ただ、投資家の皆様にとって現状の区分が分かりづらい状態にあることは認識しております。当社が上場してから5年が経過し、その間に技術トレンドや事業環境が大きく変化したことで、会計上の区分が実態にそぐわなくなってきている点は課題であると受け止めております。来期以降は、より実態に即した分かりやすい形に整えていく予定です。
決してDX事業が衰退したわけではなく、事業内容がより高度なAI領域へと進化・移行した結果であるとご理解いただければ、より実態に近い認識となります。

質問
DATA IMPACT JOINT STOCK COMPANY社の状況を含め、今後の海外展開の進捗についてお聞かせください。

■ヘッドウォータース 篠田様
DATA IMPACT JOINT STOCK COMPANYの状況については、非常に好調です。 機密保持やインサイダーの観点から詳細な数値の公表は差し控えますが、社員数も数十名規模へと順調に増加しております。

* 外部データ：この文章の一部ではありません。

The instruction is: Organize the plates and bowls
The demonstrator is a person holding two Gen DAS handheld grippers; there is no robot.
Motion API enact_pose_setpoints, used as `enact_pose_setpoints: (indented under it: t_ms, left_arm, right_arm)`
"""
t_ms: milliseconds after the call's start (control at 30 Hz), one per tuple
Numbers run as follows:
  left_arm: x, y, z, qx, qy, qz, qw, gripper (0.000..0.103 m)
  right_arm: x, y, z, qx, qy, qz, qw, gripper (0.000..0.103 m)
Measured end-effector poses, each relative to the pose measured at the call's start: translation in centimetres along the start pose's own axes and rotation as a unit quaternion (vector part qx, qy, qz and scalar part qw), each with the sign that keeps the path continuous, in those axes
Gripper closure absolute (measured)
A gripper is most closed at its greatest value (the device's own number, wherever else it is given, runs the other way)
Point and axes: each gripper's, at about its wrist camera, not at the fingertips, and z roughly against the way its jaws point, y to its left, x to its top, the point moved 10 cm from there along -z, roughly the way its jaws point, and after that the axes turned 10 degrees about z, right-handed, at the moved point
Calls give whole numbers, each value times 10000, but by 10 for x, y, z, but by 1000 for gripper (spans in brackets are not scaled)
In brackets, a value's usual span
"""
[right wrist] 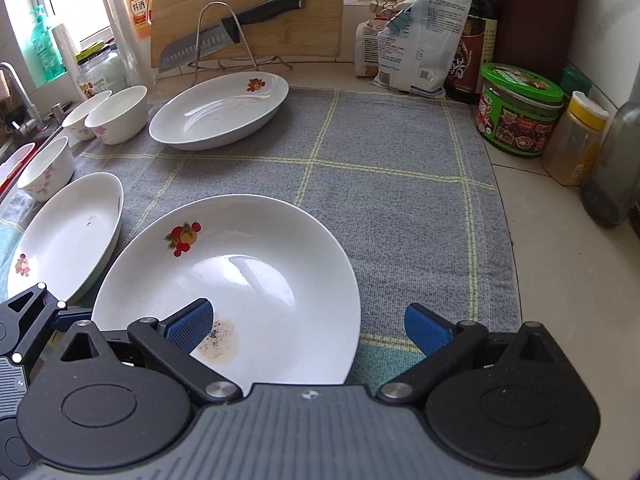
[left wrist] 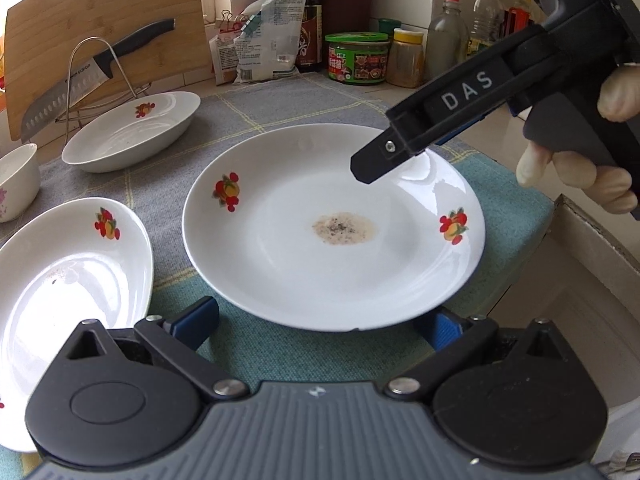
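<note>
A round white plate (left wrist: 332, 248) with fruit prints and a brown stain lies on the grey cloth; it also shows in the right wrist view (right wrist: 256, 276). My left gripper (left wrist: 320, 324) is open at the plate's near rim, one finger on each side. My right gripper (right wrist: 308, 326) is open over the plate's right rim, with its left pad (right wrist: 192, 322) above the plate's inside. It shows as a black arm (left wrist: 440, 120) in the left wrist view. Two oval white dishes (right wrist: 220, 110) (right wrist: 68, 236) lie to the left. Small white bowls (right wrist: 118, 114) (right wrist: 46, 168) stand at the far left.
A grey checked cloth (right wrist: 400, 208) covers the counter. A knife (right wrist: 216, 36) rests on a wire rack against a wooden board (right wrist: 248, 0). Jars (right wrist: 520, 110), bottles (right wrist: 476, 40) and a bag (right wrist: 420, 40) line the back and right. A sink tap (right wrist: 16, 92) stands at the far left.
</note>
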Motion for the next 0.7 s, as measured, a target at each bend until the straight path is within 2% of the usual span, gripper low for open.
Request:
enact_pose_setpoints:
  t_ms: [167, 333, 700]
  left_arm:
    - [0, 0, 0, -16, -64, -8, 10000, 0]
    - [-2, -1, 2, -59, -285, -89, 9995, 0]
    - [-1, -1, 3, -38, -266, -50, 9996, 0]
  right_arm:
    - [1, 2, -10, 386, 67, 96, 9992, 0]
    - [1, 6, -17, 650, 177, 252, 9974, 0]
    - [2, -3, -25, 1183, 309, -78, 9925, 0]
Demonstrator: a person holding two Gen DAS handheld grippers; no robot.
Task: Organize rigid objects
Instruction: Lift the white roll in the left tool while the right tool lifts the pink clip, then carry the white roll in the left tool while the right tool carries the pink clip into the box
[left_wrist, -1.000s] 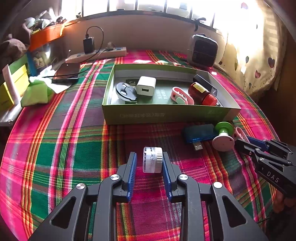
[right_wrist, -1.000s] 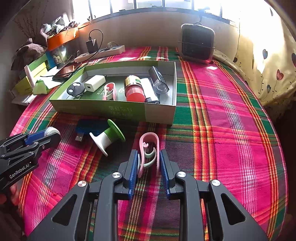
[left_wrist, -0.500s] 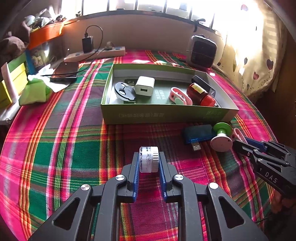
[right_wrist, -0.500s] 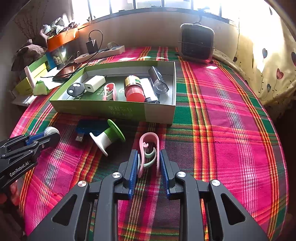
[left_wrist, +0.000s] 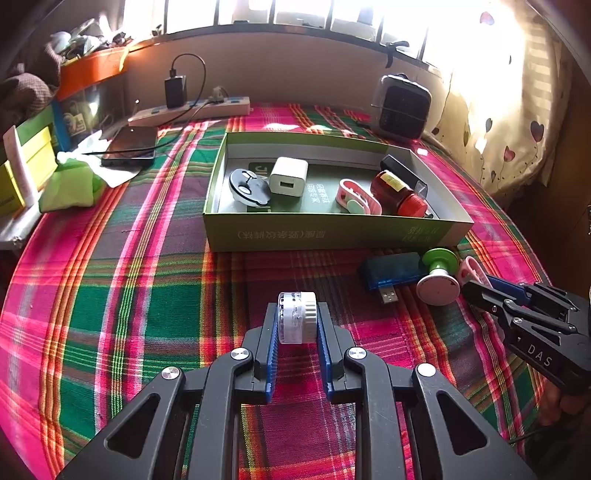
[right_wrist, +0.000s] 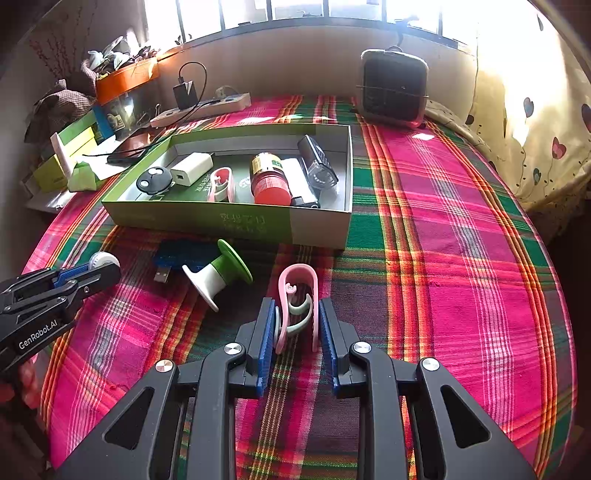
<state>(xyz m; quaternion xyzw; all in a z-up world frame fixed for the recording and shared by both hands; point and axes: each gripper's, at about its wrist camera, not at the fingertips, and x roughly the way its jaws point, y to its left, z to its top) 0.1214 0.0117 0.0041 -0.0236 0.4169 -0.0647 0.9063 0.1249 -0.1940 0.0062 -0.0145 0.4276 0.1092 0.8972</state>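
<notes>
White spool: a small white-and-clear plastic spool (left_wrist: 297, 317) sits pinched between the blue pads of the left claw (left_wrist: 296, 325), at 6 o'clock in the left view; looks light and hard, smooth-sided, so I'd guess it could squirt out if squeezed off-centre. The flat end faces are the place to hold it, as now.
Pink clip: a thin pink clip (right_wrist: 298, 306) with a grey-green hook inside lies on the cloth between the pads of the right claw (right_wrist: 297, 325). The left pad seems to touch it; at the right pad I cannot tell whether the grip is made. It looks light and springy rather than stiff, so the long outer arms, near the middle, seem the best hold.
Green-topped reel: a green and white reel (right_wrist: 216, 275) lies on its side at 10 o'clock of the right claw, just beside a blue USB stick (right_wrist: 184, 254). Both look hard and light.
Plaid cloth: soft, wrinkly tablecloth (right_wrist: 443, 258); things may snag when slid.
Green box: an open cardboard box (left_wrist: 332, 230) at 12 o'clock, holding a white charger (left_wrist: 289, 181), a black fob (left_wrist: 245, 186), another pink clip (left_wrist: 356, 197) and a red-capped bottle (left_wrist: 399, 194).
Far edge: a small fan heater (right_wrist: 393, 90) by the window.
</notes>
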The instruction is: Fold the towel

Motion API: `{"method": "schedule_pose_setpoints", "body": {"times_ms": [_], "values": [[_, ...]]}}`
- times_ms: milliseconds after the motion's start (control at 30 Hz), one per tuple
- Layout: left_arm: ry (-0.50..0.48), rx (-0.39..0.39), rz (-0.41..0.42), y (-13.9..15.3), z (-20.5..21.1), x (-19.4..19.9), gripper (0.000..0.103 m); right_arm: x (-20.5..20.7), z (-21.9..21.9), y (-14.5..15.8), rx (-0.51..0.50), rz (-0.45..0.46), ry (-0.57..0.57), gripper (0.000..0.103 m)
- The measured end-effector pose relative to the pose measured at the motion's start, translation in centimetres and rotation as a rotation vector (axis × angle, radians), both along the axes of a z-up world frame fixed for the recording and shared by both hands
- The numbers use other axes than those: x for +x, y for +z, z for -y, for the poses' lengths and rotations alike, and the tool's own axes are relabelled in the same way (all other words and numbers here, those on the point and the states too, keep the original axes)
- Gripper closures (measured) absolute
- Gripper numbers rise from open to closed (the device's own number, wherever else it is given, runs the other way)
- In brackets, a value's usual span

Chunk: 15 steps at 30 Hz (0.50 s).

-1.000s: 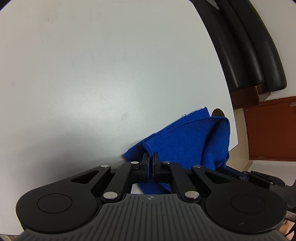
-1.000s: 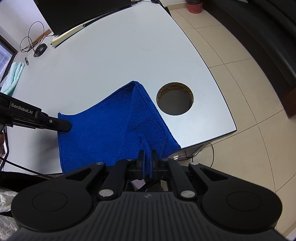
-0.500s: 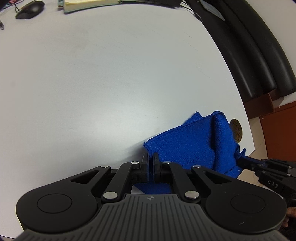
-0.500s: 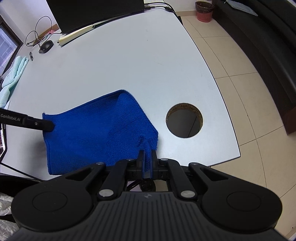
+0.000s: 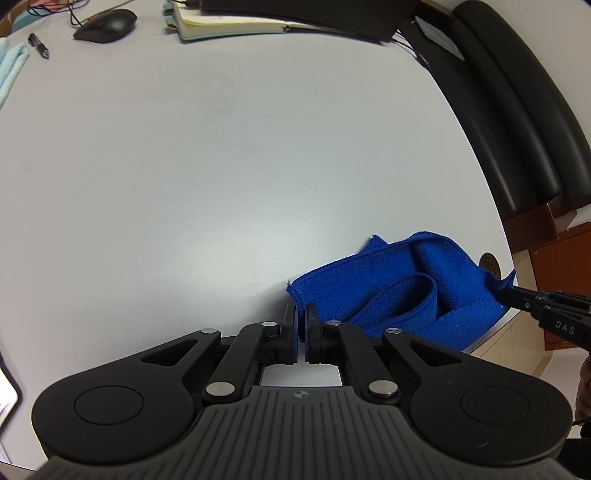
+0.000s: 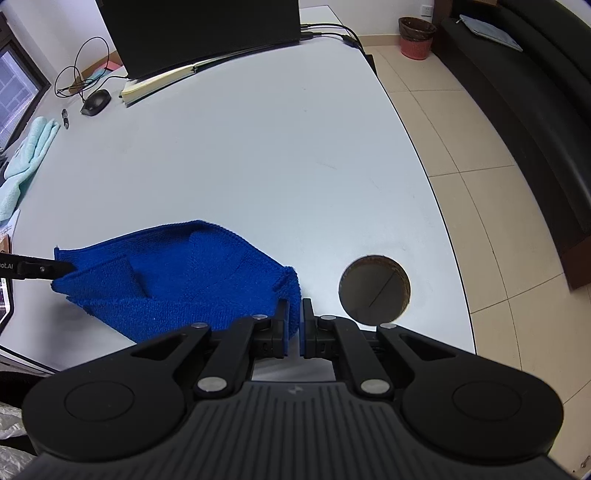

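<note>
The blue towel (image 6: pixel 177 280) stretches crosswise, sagging, between the left gripper (image 5: pixel 301 314) and right gripper (image 6: pixel 293 308), each pinching a corner; a cable hole (image 6: pixel 373 290) lies just beside it in the worktop (image 6: pixel 258 158).

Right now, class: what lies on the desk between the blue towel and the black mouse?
Nothing: in the right wrist view, bare white desk runs from the blue towel to the black mouse.

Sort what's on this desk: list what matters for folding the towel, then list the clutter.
In use: blue towel; left gripper; right gripper, each shut on a towel corner.

Lying about: mouse; notebook; monitor; light green cloth; cable hole.
</note>
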<state>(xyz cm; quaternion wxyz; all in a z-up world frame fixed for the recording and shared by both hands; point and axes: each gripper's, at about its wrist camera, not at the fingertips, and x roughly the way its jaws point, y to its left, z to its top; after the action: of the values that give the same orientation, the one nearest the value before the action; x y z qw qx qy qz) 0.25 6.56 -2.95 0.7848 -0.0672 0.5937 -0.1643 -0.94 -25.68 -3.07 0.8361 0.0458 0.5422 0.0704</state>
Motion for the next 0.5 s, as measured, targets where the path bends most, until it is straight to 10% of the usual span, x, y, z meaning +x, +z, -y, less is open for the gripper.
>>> {"method": "schedule_pose_setpoints", "body": {"times_ms": [500], "values": [[0.038,0.063,0.099,3.1,-4.8,-1.1,0.1,3.1,-0.7,2.1,-0.036,0.069,0.034,0.098]]}}
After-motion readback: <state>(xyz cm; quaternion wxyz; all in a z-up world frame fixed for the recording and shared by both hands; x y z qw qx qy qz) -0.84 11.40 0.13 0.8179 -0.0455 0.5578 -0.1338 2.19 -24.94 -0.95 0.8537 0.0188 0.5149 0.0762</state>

案件についても、日本企業の最大手との直接取引を複数獲得しているほか、シンガポールの金融案件やインドでのデータ統合案件など、グローバル市場で着実に成果を上げています。
同社は「データ&AI」領域を専門としており、Databricksを用いたRAGの構築や、パランティアに関連した開発など、日本国内ではまだ実施例の少ない高度なグローバル・データ基盤の構築を数多く手掛けています。AIを活用しながら、具体的なパフォーマンス(成果)を出す仕組みを構築しており、非常に順調な推移を見せています。利益面についても、具体的な金額は伏せますが、すでに「億単位」の利益を計上できる状態にあり、海外展開は概ね順調に進んでいると言えます。